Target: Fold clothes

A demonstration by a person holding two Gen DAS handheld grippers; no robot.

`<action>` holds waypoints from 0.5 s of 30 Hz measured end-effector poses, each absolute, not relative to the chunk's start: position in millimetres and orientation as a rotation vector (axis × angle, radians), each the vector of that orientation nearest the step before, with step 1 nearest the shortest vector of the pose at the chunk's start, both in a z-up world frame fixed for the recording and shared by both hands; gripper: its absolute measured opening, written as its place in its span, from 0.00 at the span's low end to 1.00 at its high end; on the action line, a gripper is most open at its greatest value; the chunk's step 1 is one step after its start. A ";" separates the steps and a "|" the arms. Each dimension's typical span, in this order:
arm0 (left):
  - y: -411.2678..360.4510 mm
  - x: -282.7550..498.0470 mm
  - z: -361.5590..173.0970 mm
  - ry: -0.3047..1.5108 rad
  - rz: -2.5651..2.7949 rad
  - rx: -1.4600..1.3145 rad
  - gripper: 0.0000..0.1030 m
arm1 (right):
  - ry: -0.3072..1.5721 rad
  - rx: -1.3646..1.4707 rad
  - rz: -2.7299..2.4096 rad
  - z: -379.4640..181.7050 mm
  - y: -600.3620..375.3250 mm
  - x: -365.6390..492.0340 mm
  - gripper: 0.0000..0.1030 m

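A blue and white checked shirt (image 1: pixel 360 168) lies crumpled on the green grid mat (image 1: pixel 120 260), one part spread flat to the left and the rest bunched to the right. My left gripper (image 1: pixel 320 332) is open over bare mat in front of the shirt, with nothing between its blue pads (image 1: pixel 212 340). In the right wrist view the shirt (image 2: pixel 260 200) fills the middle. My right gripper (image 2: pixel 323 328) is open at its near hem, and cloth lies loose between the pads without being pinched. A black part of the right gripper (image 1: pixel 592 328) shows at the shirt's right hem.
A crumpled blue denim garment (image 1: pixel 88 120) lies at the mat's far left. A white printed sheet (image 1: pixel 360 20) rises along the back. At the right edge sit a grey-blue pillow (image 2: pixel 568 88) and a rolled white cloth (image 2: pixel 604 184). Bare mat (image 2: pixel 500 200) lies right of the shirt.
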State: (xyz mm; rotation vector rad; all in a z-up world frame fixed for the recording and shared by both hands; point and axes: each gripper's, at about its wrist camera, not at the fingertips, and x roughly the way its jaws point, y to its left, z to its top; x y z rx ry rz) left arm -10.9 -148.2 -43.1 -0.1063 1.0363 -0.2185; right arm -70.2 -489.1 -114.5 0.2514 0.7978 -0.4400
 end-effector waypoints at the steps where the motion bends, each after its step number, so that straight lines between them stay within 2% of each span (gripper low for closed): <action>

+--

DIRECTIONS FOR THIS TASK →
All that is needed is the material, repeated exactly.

ANSWER TO THE PROBLEM →
Target: Fold clothes

A demonstration by a person holding two Gen DAS handheld grippers; no robot.

`<action>` holds waypoints from 0.5 s of 30 Hz measured end-effector poses, each absolute, not relative to the chunk's start: position in millimetres and orientation as a rotation vector (axis × angle, radians), each the vector of that orientation nearest the step before, with step 1 nearest the shortest vector of the pose at the chunk's start, both in a z-up world frame fixed for the recording and shared by both hands; gripper: its absolute measured opening, written as its place in its span, from 0.00 at the span's low end to 1.00 at its high end; on the action line, a gripper is most open at its greatest value; the chunk's step 1 is one step after its start. A ";" separates the steps and a "|" the arms. Each dimension's typical span, in this order:
arm0 (left):
  - y: -411.2678..360.4510 mm
  - x: -282.7550..498.0470 mm
  - z: -361.5590..173.0970 mm
  - ry: -0.3047..1.5108 rad
  - rz: -2.5651..2.7949 rad
  - rx: -1.4600..1.3145 rad
  - gripper: 0.0000..0.1030 m
arm1 (right):
  - ry: -0.3072..1.5721 rad
  - rx: -1.3646..1.4707 rad
  - rz: -2.7299..2.4096 rad
  - z: -379.4640..181.7050 mm
  - y: -600.3620..375.3250 mm
  - x: -365.6390..492.0340 mm
  - gripper: 0.0000..0.1030 m

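A blue and white checked shirt (image 1: pixel 360 168) lies crumpled on the green grid mat (image 1: pixel 120 260), one part spread flat to the left and the rest bunched to the right. My left gripper (image 1: pixel 320 332) is open over bare mat in front of the shirt, with nothing between its blue pads (image 1: pixel 212 340). In the right wrist view the shirt (image 2: pixel 260 200) fills the middle. My right gripper (image 2: pixel 323 328) is open at its near hem, and cloth lies loose between the pads without being pinched. A black part of the right gripper (image 1: pixel 592 328) shows at the shirt's right hem.
A crumpled blue denim garment (image 1: pixel 88 120) lies at the mat's far left. A white printed sheet (image 1: pixel 360 20) rises along the back. At the right edge sit a grey-blue pillow (image 2: pixel 568 88) and a rolled white cloth (image 2: pixel 604 184). Bare mat (image 2: pixel 500 200) lies right of the shirt.
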State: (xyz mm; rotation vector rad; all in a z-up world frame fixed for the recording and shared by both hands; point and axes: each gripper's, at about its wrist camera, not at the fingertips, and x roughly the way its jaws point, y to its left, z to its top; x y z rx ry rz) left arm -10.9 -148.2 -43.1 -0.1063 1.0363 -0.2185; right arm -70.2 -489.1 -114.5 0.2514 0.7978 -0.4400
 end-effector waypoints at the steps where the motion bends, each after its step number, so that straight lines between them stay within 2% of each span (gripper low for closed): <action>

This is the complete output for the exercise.